Search for primary ATP-dependent calcium pumps in Pseudomonas using two characterized members (SP1551 and SP1623) of S.pneumoniae [16] identified a Ca P-type ATPase (PA1429) in Pae alone with no reciprocal BLAST hits from other three species.
ZIP family of transporters in Pseudomonas were retrieved using the experimentally characterized transporter ZupTEco [17]. Psy and Pae have single entities PA4467 and PSPTO_2053 while paralog expansion is seen for Ppu (PP_1836, PP_0947) and Pfl (PFL_4718, PFL_0910).
Using the experimentally characterized efflux member RcnAEco of NiCoT subfamily 2 [18] as a BLAST query against Pseudomonas databases, we identified two new efflux members PP_2968 (RcnAPpu) and PSPTO_4280 (RcnAPsy).

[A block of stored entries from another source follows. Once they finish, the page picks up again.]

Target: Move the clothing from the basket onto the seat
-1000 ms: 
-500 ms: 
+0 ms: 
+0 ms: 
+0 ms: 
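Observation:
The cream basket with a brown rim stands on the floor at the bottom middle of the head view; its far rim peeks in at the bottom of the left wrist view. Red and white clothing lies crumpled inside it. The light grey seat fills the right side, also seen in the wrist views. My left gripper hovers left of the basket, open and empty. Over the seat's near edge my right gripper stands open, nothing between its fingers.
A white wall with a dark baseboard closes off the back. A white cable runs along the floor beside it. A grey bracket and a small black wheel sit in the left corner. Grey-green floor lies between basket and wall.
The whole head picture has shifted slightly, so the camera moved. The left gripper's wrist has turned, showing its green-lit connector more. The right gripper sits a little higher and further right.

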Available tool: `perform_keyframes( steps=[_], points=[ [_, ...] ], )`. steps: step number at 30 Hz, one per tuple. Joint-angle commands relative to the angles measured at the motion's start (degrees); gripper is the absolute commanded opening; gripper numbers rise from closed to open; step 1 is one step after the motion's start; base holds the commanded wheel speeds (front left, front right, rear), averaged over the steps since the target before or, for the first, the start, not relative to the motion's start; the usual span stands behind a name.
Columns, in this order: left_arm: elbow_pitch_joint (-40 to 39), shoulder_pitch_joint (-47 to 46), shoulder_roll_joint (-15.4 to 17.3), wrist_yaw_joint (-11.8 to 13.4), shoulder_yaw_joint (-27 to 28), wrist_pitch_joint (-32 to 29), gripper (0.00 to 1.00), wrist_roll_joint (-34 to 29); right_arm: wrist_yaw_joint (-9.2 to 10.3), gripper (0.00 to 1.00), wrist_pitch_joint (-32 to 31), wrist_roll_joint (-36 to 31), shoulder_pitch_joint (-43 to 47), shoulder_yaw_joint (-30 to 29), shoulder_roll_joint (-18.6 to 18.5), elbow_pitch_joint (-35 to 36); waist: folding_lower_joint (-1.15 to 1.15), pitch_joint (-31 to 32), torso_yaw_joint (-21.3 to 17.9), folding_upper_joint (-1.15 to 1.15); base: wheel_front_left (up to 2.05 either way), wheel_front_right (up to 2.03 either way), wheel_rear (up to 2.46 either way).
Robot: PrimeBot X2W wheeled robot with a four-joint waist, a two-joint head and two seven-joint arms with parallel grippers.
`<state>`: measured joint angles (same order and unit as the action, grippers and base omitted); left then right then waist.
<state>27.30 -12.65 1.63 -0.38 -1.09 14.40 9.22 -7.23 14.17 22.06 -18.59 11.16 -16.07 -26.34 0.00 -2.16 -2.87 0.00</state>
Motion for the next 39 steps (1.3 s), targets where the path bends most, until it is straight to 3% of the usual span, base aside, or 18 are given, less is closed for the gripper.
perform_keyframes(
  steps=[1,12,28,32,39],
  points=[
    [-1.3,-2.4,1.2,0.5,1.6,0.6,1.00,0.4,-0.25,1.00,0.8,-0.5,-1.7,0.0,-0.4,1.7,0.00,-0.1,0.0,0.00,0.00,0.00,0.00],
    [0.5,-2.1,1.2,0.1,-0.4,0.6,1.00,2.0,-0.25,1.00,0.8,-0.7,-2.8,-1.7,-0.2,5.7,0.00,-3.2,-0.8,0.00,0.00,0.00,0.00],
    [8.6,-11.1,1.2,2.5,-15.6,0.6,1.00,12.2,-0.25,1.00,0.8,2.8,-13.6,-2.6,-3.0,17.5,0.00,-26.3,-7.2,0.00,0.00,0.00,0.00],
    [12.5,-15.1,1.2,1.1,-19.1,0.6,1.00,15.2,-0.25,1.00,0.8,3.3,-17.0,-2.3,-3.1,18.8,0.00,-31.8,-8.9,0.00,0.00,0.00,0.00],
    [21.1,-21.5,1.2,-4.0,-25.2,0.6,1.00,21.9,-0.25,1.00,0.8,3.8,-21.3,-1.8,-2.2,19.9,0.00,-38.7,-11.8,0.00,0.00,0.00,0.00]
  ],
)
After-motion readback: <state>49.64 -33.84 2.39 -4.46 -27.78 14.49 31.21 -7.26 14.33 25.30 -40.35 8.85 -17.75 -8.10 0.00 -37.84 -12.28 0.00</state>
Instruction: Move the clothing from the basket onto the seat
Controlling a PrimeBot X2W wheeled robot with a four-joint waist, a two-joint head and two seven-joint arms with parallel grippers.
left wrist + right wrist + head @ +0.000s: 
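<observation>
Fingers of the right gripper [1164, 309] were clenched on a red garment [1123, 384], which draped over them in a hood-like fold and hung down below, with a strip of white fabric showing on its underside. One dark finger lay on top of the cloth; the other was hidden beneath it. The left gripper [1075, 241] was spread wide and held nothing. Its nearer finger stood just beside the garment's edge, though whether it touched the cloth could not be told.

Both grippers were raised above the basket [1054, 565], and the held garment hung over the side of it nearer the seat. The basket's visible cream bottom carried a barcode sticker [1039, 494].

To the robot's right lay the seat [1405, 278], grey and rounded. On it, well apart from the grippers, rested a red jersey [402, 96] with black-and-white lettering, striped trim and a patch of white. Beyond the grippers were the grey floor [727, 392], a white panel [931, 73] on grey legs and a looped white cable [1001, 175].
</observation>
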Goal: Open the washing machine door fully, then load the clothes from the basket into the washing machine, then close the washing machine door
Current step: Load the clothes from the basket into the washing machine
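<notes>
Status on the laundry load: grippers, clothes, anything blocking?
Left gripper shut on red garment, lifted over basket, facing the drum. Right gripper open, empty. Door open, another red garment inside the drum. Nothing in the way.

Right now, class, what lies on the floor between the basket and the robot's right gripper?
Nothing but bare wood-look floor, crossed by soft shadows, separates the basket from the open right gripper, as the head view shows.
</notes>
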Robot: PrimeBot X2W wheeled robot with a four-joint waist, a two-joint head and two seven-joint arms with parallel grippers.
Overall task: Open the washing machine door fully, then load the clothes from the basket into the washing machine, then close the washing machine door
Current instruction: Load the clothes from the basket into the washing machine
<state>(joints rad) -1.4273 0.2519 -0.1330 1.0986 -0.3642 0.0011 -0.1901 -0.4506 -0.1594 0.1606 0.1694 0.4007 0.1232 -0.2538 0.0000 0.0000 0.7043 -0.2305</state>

The experimentally characterized MgtC family transporter Pae (PA4635) [19] was used in the BLAST P analysis to identify the following MgtC homologs: PP_3244, PP_3541 (Ppu), PFL_4077, PFL_2871 (Pfl), PA4635 (Pae). No hits were identified for this family in Psy.
Pae uniquely harbours an ABC copper transporter PA3393 that is related to periplasmic copper binding protein NosD in Rhizobium meliloti whose function was presumed to insert copper into the exported reductase apoenzyme (NosZ) [20]. All the CuPATP1 transporters of Pseudomonas (PFL_0710, PP_0586, PA3920, PSPTO_0750) were found to be the best BLAST hits for experimentally characterized CopAEhi, while the other group of CuPATP2 transporters (PP_4261, PA1549, PFL_1915, PSPTO_1996) did not show significant BLAST identities with the characterized proteins of CopA, CopB.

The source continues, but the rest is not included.